Placé sous le thème "Des zones d’énergie verte aux circonscriptions d’énergie verte : valider le cadre d’investissement, mobiliser les financements verts et tirer les enseignements du terrain", cet atelier a réuni parlementaires, acteurs publics, partenaires techniques et financiers ainsi que des représentants du secteur privé . La Côte d’Ivoire fait partie des quinze pays africains sélectionnés pour ce programme, aux côtés du Botswana, du Ghana, du Kenya, du Nigeria, du Rwanda, du Sénégal, de la Tanzanie et de la Zambie, entre autres .
La première journée a été consacrée à des échanges approfondis sur les mécanismes de financement vert, les outils de budgétisation climatique et les opportunités d’investissement dans les énergies renouvelables . Les participants ont également examiné la feuille de route des zones d’énergie verte ainsi que le portefeuille de projets identifiés dans ce domaine, dans un contexte où la Côte d’Ivoire ambitionne de porter la part des énergies renouvelables à 45 % du mix électrique dès 2030 .
Le président de la section ivoirienne du Parlement du climat, Yacouba Sangaré, a rappelé l’engagement du pays à réduire ses émissions de gaz à effet de serre de 33,7 % d’ici 2035 sur fonds propres, avec un objectif pouvant atteindre 74 % avec un appui international . "L’investissement vert n’est plus une option, c’est un levier d’emploi, de souveraineté énergétique et de résilience", a-t-il insisté, soulignant que les cibles de 2030 doivent créer des milliers d’emplois verts dans le solaire, la maintenance, l’industrie et le reboisement .
La représentante du ministère de l’Environnement et de la Transition écologique a salué le choix de la Côte d’Ivoire pour abriter le Bureau régional du Fonds vert pour le climat pour l’Afrique du Nord, de l’Ouest et du Centre, une opportunité qui constitue "un signal fort dans le sens de la mobilisation des ressources financières climatiques" .
La deuxième journée de l’atelier a été consacrée à une visite du mini-réseau solaire de Dibykro, dans la région de Tiassalé, dans le cadre du programme Éclair Ivoire . Cette immersion sur le terrain a permis aux parlementaires de découvrir les réalisations concrètes d’une circonscription d’énergie verte et de tirer des enseignements pour leurs propres circonscriptions.

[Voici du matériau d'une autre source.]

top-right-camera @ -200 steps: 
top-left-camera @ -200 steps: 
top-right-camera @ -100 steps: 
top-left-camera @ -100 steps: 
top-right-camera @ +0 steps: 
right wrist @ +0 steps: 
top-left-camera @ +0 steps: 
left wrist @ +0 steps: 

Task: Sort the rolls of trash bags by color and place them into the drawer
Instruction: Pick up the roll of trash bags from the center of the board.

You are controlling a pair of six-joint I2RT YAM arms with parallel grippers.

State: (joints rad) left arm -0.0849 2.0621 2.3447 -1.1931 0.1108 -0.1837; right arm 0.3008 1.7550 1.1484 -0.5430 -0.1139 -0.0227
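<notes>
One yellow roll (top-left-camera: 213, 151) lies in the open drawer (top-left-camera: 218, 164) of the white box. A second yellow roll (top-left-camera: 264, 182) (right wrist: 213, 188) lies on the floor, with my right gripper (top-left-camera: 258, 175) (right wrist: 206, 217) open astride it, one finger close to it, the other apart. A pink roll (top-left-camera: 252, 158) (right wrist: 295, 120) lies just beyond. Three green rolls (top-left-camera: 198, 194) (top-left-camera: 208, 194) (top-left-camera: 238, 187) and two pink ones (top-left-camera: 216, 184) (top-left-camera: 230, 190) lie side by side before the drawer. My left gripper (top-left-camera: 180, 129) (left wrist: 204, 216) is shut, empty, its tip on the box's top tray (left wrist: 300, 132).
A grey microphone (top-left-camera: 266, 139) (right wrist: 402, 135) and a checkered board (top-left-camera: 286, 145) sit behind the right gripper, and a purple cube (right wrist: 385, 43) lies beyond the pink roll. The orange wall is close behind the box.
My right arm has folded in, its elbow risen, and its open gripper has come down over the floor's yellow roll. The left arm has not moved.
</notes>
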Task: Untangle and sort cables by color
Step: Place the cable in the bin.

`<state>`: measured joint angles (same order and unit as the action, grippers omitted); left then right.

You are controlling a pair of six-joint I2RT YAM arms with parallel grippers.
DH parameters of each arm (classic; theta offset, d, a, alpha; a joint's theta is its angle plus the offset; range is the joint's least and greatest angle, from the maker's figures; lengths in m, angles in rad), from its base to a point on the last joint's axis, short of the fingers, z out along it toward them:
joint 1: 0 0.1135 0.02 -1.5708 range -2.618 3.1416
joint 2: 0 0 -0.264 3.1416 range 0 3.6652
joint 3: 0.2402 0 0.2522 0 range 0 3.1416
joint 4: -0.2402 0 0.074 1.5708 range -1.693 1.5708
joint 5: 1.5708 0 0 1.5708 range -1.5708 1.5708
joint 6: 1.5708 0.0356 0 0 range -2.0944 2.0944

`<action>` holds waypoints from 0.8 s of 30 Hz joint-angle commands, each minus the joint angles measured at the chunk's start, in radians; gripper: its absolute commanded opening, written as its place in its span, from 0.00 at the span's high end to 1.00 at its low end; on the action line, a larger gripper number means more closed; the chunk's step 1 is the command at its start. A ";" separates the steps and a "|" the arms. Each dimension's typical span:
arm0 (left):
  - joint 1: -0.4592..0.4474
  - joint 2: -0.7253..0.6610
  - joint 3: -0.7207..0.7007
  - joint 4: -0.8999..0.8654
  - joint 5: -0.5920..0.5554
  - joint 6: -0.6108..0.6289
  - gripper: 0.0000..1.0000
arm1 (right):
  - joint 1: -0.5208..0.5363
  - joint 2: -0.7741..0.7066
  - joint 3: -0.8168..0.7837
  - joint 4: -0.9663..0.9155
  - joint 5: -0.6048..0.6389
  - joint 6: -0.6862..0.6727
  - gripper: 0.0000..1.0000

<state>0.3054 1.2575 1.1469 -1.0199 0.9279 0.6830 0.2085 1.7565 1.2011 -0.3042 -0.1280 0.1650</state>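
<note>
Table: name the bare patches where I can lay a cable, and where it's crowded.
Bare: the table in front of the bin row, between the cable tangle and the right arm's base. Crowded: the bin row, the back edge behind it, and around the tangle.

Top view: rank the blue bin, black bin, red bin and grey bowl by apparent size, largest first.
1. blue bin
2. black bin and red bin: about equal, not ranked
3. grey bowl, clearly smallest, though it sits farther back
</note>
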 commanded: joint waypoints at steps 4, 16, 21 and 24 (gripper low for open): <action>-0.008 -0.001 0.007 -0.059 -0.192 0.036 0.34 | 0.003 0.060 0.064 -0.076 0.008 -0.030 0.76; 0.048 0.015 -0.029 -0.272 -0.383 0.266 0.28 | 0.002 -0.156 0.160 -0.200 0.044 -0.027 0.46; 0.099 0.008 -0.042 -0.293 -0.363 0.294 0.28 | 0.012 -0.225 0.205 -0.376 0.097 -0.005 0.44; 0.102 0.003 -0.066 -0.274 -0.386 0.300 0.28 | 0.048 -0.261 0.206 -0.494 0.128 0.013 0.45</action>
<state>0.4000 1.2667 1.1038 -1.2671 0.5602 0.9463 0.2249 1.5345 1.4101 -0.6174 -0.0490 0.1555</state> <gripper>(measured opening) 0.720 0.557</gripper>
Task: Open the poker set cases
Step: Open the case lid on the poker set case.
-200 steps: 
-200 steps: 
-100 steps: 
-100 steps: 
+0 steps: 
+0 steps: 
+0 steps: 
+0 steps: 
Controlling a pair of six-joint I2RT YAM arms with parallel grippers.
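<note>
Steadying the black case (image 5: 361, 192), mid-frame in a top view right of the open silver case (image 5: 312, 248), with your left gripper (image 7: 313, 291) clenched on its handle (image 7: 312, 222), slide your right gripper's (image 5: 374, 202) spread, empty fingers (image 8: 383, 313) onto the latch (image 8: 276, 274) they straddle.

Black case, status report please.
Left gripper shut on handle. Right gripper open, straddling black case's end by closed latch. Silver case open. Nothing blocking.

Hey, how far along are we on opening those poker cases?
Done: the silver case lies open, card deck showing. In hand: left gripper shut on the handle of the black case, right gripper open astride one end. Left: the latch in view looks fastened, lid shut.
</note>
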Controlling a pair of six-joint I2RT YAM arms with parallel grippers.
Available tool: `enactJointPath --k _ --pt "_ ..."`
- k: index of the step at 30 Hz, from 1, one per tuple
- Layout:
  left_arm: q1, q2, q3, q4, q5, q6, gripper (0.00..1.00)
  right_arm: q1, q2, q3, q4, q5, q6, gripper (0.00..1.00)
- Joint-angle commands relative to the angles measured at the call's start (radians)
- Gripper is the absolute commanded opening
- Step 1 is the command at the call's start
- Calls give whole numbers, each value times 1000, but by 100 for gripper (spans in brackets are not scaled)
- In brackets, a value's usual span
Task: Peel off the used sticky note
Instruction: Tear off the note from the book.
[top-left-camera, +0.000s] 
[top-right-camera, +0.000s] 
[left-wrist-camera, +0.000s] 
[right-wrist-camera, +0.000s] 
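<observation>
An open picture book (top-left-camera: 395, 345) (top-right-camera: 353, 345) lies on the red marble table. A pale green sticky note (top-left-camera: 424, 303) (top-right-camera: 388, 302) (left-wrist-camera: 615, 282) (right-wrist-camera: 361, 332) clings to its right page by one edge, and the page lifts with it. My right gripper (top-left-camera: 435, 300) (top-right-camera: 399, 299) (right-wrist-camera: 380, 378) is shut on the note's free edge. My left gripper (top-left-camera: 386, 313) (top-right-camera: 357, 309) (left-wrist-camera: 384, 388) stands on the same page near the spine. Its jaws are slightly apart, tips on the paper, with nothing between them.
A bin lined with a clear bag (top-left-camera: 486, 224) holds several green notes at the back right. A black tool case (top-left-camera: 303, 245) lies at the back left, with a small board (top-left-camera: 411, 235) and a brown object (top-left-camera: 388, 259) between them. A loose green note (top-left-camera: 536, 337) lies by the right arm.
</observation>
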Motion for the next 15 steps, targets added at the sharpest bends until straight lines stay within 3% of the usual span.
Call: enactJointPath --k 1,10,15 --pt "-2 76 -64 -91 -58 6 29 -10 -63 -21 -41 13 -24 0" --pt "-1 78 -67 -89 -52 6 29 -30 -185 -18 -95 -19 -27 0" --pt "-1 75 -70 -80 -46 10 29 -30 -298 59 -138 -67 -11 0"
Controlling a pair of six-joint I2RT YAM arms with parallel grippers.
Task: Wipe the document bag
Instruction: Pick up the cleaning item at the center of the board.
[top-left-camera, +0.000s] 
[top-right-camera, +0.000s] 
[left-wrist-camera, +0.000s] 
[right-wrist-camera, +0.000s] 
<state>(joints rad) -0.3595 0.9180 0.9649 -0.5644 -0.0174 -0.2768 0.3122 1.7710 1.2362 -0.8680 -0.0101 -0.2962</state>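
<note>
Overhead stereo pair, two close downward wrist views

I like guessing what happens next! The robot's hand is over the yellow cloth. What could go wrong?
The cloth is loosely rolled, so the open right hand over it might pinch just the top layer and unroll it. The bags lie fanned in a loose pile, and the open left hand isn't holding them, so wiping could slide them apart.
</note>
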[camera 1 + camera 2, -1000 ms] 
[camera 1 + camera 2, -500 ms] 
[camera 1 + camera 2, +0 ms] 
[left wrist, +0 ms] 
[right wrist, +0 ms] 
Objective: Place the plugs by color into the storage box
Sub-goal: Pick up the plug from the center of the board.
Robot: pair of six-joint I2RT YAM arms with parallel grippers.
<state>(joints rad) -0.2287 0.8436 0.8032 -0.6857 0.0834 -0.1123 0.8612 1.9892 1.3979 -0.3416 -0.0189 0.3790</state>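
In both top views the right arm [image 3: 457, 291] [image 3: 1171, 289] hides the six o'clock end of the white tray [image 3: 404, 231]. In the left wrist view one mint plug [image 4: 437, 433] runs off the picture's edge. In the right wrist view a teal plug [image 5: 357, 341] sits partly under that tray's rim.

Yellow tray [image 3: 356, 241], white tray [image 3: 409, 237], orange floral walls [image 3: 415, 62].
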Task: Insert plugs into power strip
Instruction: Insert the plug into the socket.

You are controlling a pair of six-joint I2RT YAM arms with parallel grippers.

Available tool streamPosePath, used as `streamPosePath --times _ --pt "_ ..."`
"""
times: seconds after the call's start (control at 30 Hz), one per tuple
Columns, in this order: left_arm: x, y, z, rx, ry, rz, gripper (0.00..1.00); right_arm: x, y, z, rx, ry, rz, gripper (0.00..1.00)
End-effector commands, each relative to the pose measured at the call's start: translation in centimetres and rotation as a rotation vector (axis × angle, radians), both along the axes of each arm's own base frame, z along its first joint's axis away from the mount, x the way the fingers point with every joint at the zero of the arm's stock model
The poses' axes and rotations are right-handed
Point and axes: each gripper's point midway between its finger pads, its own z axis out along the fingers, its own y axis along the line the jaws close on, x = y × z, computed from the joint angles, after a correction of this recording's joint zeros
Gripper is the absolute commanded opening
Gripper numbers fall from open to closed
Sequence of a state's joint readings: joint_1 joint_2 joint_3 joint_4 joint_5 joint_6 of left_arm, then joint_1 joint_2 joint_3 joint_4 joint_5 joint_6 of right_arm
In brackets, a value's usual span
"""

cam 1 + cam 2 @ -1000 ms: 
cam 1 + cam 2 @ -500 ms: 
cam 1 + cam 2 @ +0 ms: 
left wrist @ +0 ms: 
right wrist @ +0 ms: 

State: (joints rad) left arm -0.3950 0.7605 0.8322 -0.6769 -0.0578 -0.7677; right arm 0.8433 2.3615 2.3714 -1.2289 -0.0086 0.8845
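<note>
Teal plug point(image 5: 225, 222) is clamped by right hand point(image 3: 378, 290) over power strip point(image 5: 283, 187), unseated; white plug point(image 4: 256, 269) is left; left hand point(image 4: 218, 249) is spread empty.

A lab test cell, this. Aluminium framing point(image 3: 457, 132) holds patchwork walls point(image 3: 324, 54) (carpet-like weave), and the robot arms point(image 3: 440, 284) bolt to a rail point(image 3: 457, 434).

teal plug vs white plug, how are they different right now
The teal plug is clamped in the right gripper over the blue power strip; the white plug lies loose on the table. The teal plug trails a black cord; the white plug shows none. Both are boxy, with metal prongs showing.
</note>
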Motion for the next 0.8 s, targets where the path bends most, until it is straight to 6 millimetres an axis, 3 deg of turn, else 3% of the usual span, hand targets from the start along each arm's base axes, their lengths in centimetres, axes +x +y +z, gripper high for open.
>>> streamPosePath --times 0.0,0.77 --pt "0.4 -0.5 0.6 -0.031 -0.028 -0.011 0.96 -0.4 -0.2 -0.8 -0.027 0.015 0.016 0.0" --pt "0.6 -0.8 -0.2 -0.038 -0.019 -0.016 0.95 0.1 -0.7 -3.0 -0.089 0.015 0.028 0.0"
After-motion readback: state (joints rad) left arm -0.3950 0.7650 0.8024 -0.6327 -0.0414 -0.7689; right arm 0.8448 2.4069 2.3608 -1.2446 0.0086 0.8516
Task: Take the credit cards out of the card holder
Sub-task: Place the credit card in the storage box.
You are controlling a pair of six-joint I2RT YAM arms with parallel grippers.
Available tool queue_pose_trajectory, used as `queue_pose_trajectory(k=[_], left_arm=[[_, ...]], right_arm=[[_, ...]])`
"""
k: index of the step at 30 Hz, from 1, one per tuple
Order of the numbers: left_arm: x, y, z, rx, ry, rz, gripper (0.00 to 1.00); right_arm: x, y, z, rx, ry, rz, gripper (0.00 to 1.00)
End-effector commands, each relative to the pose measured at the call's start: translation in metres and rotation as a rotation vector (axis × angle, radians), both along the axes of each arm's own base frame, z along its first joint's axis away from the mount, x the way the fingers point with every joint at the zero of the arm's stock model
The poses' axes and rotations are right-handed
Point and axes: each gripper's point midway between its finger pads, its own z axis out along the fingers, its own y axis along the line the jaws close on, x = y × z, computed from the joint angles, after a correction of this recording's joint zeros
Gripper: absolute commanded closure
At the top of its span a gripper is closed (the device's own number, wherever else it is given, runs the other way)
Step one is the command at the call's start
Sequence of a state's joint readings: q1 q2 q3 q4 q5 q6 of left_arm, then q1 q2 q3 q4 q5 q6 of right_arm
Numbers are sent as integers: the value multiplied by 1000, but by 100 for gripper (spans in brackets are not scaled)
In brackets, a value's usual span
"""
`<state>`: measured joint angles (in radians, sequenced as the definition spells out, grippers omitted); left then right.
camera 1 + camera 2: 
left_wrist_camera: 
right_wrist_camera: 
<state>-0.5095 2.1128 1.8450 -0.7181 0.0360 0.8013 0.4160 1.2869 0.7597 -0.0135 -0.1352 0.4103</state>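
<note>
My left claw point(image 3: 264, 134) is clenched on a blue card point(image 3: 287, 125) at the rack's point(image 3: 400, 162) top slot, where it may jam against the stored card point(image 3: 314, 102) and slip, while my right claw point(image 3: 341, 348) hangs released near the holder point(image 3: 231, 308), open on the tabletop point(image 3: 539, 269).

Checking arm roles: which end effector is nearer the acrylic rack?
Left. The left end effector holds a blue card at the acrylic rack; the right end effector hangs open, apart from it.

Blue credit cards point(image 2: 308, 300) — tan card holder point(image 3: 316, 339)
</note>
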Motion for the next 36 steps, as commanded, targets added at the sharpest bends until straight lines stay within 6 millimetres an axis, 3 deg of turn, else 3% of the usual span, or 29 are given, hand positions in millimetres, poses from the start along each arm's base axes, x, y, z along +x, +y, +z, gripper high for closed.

À travers cet atelier, les parlementaires ivoiriens renforcent leur rôle de catalyseurs dans la transition énergétique du pays. Comme l’a souligné la directrice générale du Parlement du climat, Léa Hillaireau, l’objectif est désormais de "traduire en actions concrètes pour les parlementaires les discours des grandes instances internationales, comme les COP, afin que les projets soient investissables par des investisseurs domestiques et internationaux " . Une ambition qui place la Côte d’Ivoire sur la voie d’un développement économique sobre en carbone et résilient face aux défis climatiques.